Mr. Ahluwalia pointed out that the 12th Plan strategy would be to provide flexibility to States in utilisation of funds provided to them under various Centrally-sponsored schemes (CSS) with the liberty to make State-specific guidelines under these programmes for incurring expenditure.
With regard to rationalisation of subsidies, he said the Commission would take follow-up action on Finance Minister P. Chidambaram’s suggestion with regard to cash transfers pertaining to food, fuel and fertiliser subsidies. He hoped that the exercise of cash transfer of subsidies would be completed by March 2017, which marks the end of the 12th Plan period.
As for the concerns expressed by Mr. Chidambaram that reducing the subsidy burden to 1.2 per cent of the GDP by 2016-17 from the 1.9 per cent estimated in the Budget for 2012-13 was optimistic, Mr. Ahluwalia said: “I agree that these are all ambitious targets. Plan is all about ambition”.
The three scenarios
Earlier, justifying the hike in diesel prices and advocating the need for “courage and some risks” to break the policy logjam, the Prime Minister presented three economic scenarios — “Strong inclusive growth”, “Insufficient action” and “policy logjam” — as unveiled by the draft document and argued in favour of the first one for the country needed close to a $1-trillion investment in the infrastructure sector during the period.
“I believe that we can make Scenario I possible. It will take courage and some risks but it should be our endeavour to ensure that it materialises.

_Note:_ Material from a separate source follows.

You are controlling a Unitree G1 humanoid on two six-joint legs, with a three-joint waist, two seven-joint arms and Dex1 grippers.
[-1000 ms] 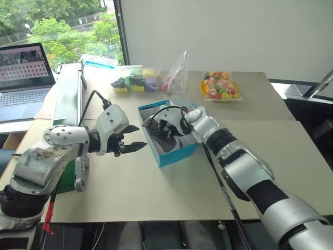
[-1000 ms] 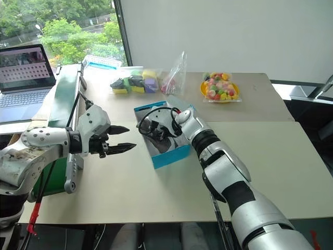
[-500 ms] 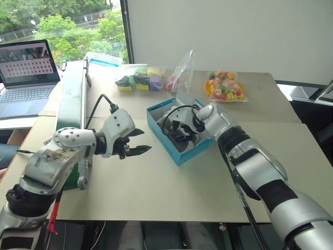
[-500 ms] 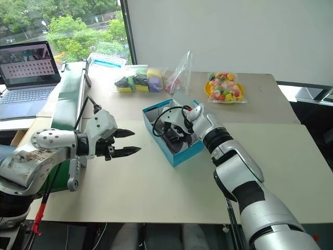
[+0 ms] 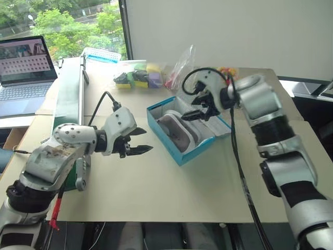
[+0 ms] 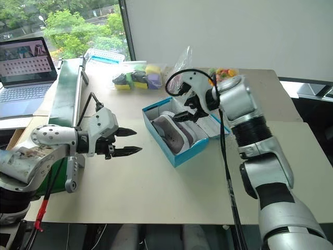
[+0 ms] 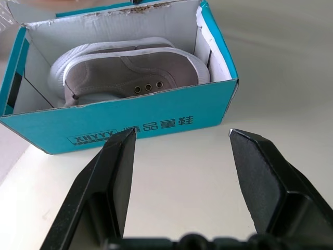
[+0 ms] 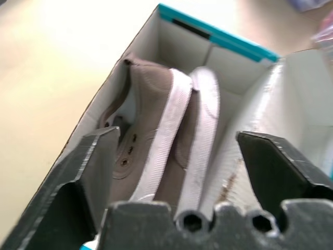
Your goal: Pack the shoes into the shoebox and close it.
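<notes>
- Left eye view: the shoebox [image 5: 183, 136] lies on the table [image 5: 156, 187], its long axis slanting from the near right corner toward the far left, open side up.
- Both shoes [image 5: 179, 129] lie inside it on their sides, lengthwise along the box, packed one against the other.
- Its lid [image 5: 217, 125] is folded back on the far right side, white inside showing.
- Right gripper [image 5: 200, 107] hangs above the box's far end, pointing down and left, fingers spread and holding nothing; a black cable loops over its wrist.
- Left gripper [image 5: 136, 140] hovers just left of the box, aimed at its long blue wall, fingers parted and empty.
- Left wrist view: the blue wall carries white lettering; the shoes [image 7: 130, 73] are grey-beige with white soles and small eyelets.
</notes>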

The country deserves no less,” Dr. Singh said.
Dr. Singh pointed out that the Plan document’s central message was that all stated objectives can be achieved provided policies are put in place to take care of the weaknesses.
Providing, for the first time, a choice to policymakers as to what they desire, the Plan document noted that under the ‘Strong Inclusive Growth’ scenario, one could expect a number of virtuous cycles to start operating, leading to positive results on both growth and inclusion. “This is the scenario we should aim for,” it said.
Scenario II (Insufficient action) is described as a state of partial action with weak implementation. In this scenario, the virtuous cycles that reinforce growth in Scenario I do not kick in and growth can easily slow down to 6 to 6.5 per cent.
Driving home the point of aspiring for higher growth, Dr. Singh noted that the second scenario would make it hard to achieve inclusiveness. “This is where we will end up if we make only half-hearted efforts and slip in implementation. It is my sincere hope that we do not do so.”
Scenario III (Policy logjam), Dr. Singh said, reflected a situation where for one reason or the other, most of the policies needed to achieve Scenario I are not taken. “If this continues for any length of time, vicious cycles begin to set in and growth could easily collapse to about five per cent per year, with very poor outcomes on inclusion.
“I urge everyone interested in the country’s future to understand fully the implications of this scenario. They will quickly come to an agreement that the people of India deserve better than this,” Dr. Singh said.